* _RECORD EXTRACTS_:
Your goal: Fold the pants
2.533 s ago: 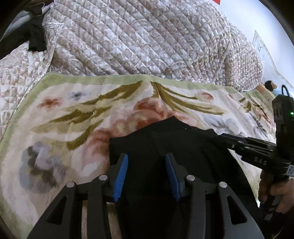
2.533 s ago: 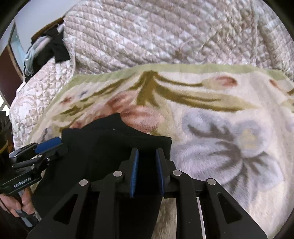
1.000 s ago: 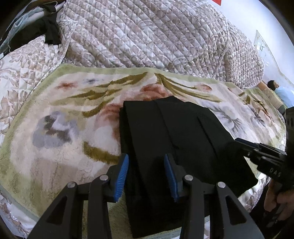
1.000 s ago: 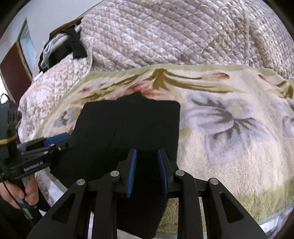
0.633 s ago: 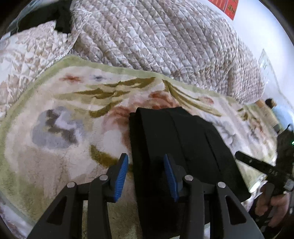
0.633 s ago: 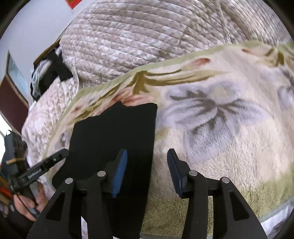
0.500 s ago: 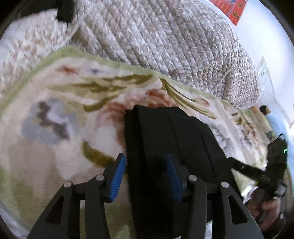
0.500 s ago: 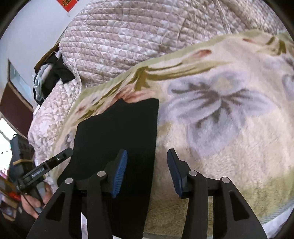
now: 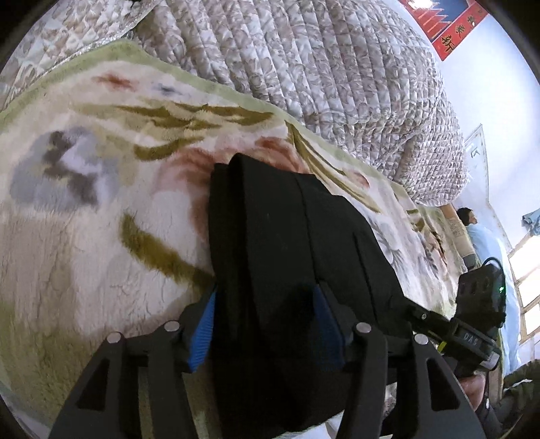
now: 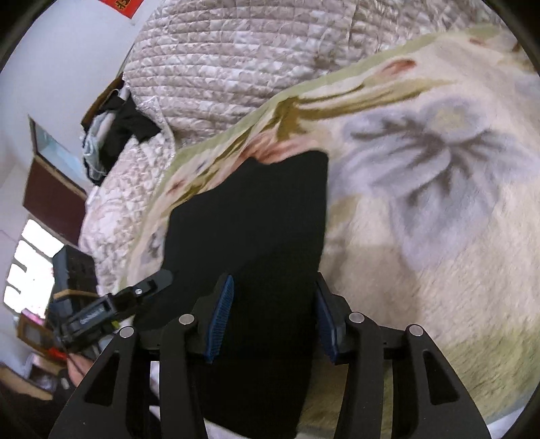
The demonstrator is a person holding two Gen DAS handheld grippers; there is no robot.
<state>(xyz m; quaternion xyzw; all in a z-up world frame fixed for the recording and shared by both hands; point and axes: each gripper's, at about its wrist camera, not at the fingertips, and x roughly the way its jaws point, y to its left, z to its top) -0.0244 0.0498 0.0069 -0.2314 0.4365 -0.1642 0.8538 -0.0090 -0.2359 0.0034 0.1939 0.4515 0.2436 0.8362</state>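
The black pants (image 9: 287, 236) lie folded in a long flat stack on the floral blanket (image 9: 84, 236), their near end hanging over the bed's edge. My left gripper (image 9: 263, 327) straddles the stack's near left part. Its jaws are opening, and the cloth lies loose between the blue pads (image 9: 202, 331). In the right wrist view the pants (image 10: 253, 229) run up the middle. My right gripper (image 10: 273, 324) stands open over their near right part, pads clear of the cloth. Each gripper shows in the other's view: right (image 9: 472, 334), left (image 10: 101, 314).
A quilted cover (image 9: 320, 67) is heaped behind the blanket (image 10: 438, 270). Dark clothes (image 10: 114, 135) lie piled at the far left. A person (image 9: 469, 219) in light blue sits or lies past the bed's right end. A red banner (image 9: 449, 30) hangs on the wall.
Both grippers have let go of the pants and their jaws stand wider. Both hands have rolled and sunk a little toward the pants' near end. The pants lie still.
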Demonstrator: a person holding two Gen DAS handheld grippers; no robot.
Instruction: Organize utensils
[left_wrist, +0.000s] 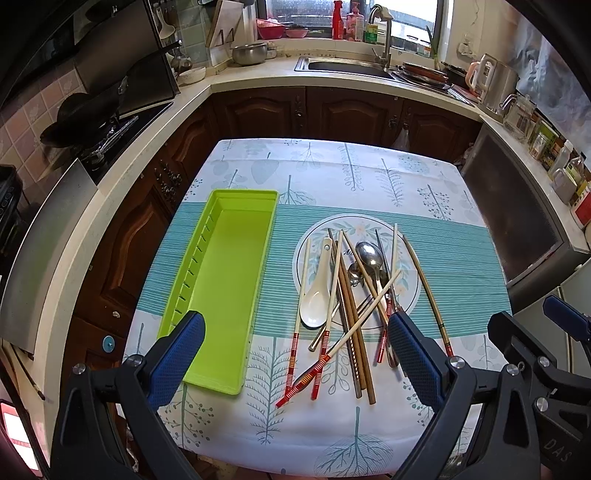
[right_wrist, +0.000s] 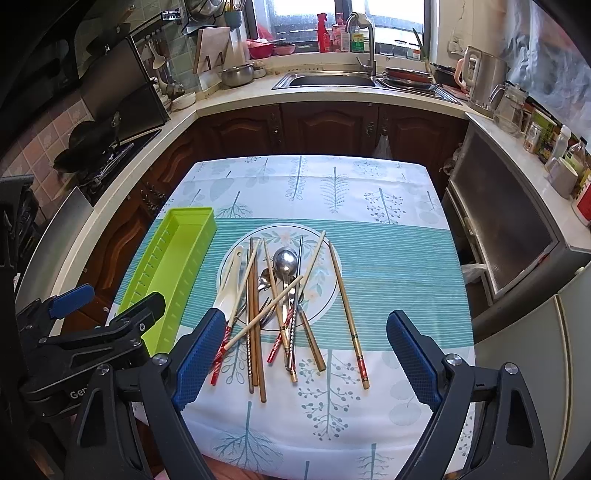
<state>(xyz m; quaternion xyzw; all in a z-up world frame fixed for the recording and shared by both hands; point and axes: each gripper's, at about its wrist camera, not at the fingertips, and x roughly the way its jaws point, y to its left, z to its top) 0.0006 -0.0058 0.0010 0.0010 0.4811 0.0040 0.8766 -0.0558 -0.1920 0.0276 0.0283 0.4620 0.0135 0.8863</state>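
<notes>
A long green tray (left_wrist: 225, 280) lies empty on the table's left; it also shows in the right wrist view (right_wrist: 168, 273). A round plate (left_wrist: 406, 254) (right_wrist: 317, 295) holds a heap of utensils: a white ceramic spoon (left_wrist: 316, 295) (right_wrist: 229, 284), a metal spoon (left_wrist: 369, 254) (right_wrist: 285, 260), several chopsticks (left_wrist: 351, 317) (right_wrist: 255, 325). One bamboo chopstick (left_wrist: 428, 291) (right_wrist: 347, 314) lies right of the plate. My left gripper (left_wrist: 295, 365) is open and empty above the near table edge. My right gripper (right_wrist: 306, 362) is open and empty, near the chopstick ends.
The table wears a white and teal cloth (left_wrist: 332, 177) and stands inside a U-shaped kitchen counter. A stove with pans (left_wrist: 96, 122) is at the left, a sink (left_wrist: 347, 66) at the back, an oven (left_wrist: 517, 221) at the right.
</notes>
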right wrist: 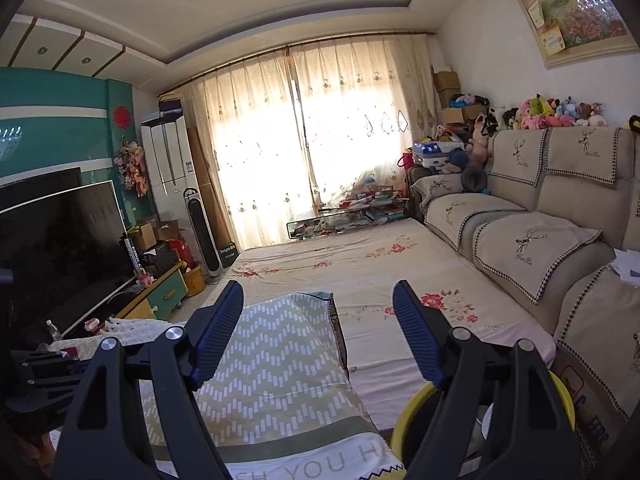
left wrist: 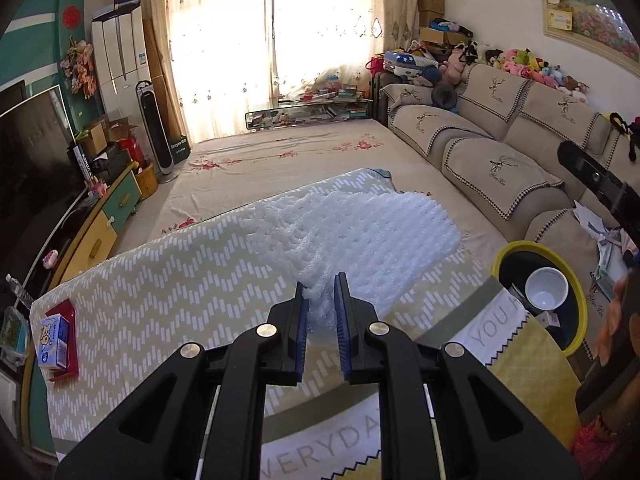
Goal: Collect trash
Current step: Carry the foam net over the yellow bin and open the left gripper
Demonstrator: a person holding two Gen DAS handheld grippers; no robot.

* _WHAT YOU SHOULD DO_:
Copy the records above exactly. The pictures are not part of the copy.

* _RESPONSE TO THIS TASK_:
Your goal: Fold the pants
2.533 s ago: 
2.533 s ago: 
1.000 s ago: 
1.000 s ago: 
0.633 s ago: 
0.633 s ago: 
0.500 s ago: 
0.500 s ago: 
now: 
now: 
The demonstrator is a person holding two Gen DAS handheld grippers; there is no robot.
<state>(xyz m; quaternion xyzw; all in a z-up world frame fixed for the recording and shared by both hands; point and axes: each gripper's, at about its wrist camera, not at the fingertips, and x roughly the way its jaws point, y to its left, z to its top) -0.0244 0.0498 0.0069 -0.2314 0.4365 -0.1642 0.8538 -0.0090 -0.2359 0.0034 0.1939 0.4515 0.2436 0.8362</state>
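The black pants (image 9: 287, 236) lie folded in a long flat stack on the floral blanket (image 9: 84, 236), their near end hanging over the bed's edge. My left gripper (image 9: 263, 327) straddles the stack's near left part. Its jaws are opening, and the cloth lies loose between the blue pads (image 9: 202, 331). In the right wrist view the pants (image 10: 253, 229) run up the middle. My right gripper (image 10: 273, 324) stands open over their near right part, pads clear of the cloth. Each gripper shows in the other's view: right (image 9: 472, 334), left (image 10: 101, 314).
A quilted cover (image 9: 320, 67) is heaped behind the blanket (image 10: 438, 270). Dark clothes (image 10: 114, 135) lie piled at the far left. A person (image 9: 469, 219) in light blue sits or lies past the bed's right end. A red banner (image 9: 449, 30) hangs on the wall.
Both grippers have let go of the pants and their jaws stand wider. Both hands have rolled and sunk a little toward the pants' near end. The pants lie still.
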Demonstrator: a person holding two Gen DAS handheld grippers; no robot.
Instruction: Organize utensils
[left_wrist, +0.000s] 
[right_wrist, +0.000s] 
<state>(xyz m; quaternion xyzw; all in a z-up world frame fixed for the recording and shared by both hands; point and axes: each gripper's, at about its wrist camera, not at the fingertips, and x roughly the way its jaws point, y to its left, z to its top) 0.0006 -0.0058 0.0010 0.0010 0.4811 0.0040 0.8766 -0.0558 -0.1920 0.0276 0.0283 0.4620 0.0135 0.8863</state>
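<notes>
A long green tray (left_wrist: 225, 280) lies empty on the table's left; it also shows in the right wrist view (right_wrist: 168, 273). A round plate (left_wrist: 406, 254) (right_wrist: 317, 295) holds a heap of utensils: a white ceramic spoon (left_wrist: 316, 295) (right_wrist: 229, 284), a metal spoon (left_wrist: 369, 254) (right_wrist: 285, 260), several chopsticks (left_wrist: 351, 317) (right_wrist: 255, 325). One bamboo chopstick (left_wrist: 428, 291) (right_wrist: 347, 314) lies right of the plate. My left gripper (left_wrist: 295, 365) is open and empty above the near table edge. My right gripper (right_wrist: 306, 362) is open and empty, near the chopstick ends.
The table wears a white and teal cloth (left_wrist: 332, 177) and stands inside a U-shaped kitchen counter. A stove with pans (left_wrist: 96, 122) is at the left, a sink (left_wrist: 347, 66) at the back, an oven (left_wrist: 517, 221) at the right.
</notes>
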right wrist: 
left wrist: 
Goal: Collect trash
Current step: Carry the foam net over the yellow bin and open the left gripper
Demonstrator: a person holding two Gen DAS handheld grippers; no robot.

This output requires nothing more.